On Fri, Jan 25, 2013 at 06:49:34PM +0530, Suresh Jayaraman wrote:
> Hello,
> 
> I'd like to discuss again[1] the problem of throttling buffered writes
> and a throttle mechanism that works for all kinds of I/O.
> 
> Some background information.
> 
> During last year's LSF/MM, Fengguang discussed his proportional I/O
> controller patches as part of the writeback session. The limitations
> that were seen of his approach were a) non-handling of bursty IO
> submission in the flusher thread b) sharing config variables among
> different policies c) and that it violates layering and lacking
> long-term design. Tejun proposed back-pressure approach to the problem
> i.e. apply pressure where the problem is (block layer) and propagate
> upwards.
> 
> The general opinion at that time was that we needed more
> inputs/consensus needed on the natural, flexible, extensible
> "interface". The discussion thread that Vivek started[2] to collect the
> inputs on "interface", though resulted in good collection of inputs,
> not sure whether it represents inputs from all the interested parties.
> 
> At Kernel Summit last year, I learned from LWN[3] that the topic was
> discussed again. Tejun, apparently proposed a solution that splits up
> the global async CFQ queue by cgroup, so that the CFQ scheduler can
> easily schedule the per-cgroup sync/async queues according to the
> per-cgroup I/O weights. Fengguang proposed a solution by supporting the
> per-cgroup buffered write weights in balance_dirty_pages() and running a
> user-space daemon that updates the CFQ/BDP weights every second. There
> doesn't seem to be consensus towards either of the proposed approaches.
> 

Moving async queues in respective cgroup is easy part. Also for
throttling, you don't need CFQ. So CFQ and IO throttling are little
orthogonal. (I am assuming by throttling you mean upper limiting IO).

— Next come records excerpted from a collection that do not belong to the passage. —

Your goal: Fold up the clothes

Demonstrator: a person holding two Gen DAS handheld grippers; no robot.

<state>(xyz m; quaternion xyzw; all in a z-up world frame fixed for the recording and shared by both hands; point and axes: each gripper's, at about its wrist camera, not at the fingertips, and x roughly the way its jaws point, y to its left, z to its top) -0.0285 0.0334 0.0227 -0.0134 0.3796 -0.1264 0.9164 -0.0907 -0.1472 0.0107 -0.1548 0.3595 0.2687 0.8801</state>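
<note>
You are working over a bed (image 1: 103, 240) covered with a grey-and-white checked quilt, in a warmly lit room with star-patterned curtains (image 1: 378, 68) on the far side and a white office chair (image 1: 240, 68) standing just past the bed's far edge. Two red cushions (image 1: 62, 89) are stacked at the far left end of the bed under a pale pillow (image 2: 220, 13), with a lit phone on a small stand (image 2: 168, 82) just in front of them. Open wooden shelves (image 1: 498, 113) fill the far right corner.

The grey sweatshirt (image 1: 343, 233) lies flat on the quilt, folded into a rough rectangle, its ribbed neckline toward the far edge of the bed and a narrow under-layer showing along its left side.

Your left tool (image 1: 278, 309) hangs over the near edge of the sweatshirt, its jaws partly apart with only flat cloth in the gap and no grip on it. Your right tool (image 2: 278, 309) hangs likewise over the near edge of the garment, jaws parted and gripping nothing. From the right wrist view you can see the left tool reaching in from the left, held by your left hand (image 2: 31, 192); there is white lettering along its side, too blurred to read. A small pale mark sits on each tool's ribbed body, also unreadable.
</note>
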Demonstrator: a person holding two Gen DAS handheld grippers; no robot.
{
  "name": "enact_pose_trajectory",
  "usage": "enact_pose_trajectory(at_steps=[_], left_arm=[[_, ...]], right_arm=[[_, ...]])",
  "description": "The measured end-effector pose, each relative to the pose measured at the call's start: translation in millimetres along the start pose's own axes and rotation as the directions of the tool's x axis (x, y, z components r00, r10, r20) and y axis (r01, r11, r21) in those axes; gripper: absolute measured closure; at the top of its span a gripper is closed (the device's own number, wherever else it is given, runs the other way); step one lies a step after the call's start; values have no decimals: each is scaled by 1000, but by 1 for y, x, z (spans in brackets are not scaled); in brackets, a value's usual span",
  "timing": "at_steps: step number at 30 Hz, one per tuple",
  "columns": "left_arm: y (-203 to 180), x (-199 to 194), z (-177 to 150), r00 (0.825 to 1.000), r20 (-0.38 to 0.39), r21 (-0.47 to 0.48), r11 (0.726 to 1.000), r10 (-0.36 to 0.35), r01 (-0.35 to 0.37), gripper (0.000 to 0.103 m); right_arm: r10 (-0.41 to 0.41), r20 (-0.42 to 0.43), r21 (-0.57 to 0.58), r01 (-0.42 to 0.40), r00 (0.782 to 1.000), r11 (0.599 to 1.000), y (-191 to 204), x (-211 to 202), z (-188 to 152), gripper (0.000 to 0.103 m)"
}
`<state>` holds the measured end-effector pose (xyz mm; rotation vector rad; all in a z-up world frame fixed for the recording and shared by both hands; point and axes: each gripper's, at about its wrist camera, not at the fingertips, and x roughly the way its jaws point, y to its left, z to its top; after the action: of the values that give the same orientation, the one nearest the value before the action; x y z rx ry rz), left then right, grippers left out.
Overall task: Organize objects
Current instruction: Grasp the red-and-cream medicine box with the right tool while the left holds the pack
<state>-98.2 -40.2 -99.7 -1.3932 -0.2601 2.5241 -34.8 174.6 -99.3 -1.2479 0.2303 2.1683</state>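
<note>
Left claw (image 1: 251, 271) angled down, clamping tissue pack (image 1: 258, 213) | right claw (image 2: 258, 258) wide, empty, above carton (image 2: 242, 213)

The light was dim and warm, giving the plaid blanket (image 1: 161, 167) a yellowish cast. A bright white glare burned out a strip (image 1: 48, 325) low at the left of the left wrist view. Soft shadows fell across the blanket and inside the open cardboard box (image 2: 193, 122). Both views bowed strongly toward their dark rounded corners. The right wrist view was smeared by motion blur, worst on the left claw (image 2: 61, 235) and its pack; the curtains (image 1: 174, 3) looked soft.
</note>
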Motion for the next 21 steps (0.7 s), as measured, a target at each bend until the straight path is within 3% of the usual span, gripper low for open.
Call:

And I think tejun wanted to implement throttling at block layer and
wanted vm to adjust/respond to per group IO backlog when it comes
to writting to dirty data/inodes.

Once we have take care of writeback problem then comes the issue
of being able to associate a dirty inode/page to a cgroup. Not sure
if something has happened on that front or not. In the past it was
thought to be simple that one inode belongs to one IO cgroup.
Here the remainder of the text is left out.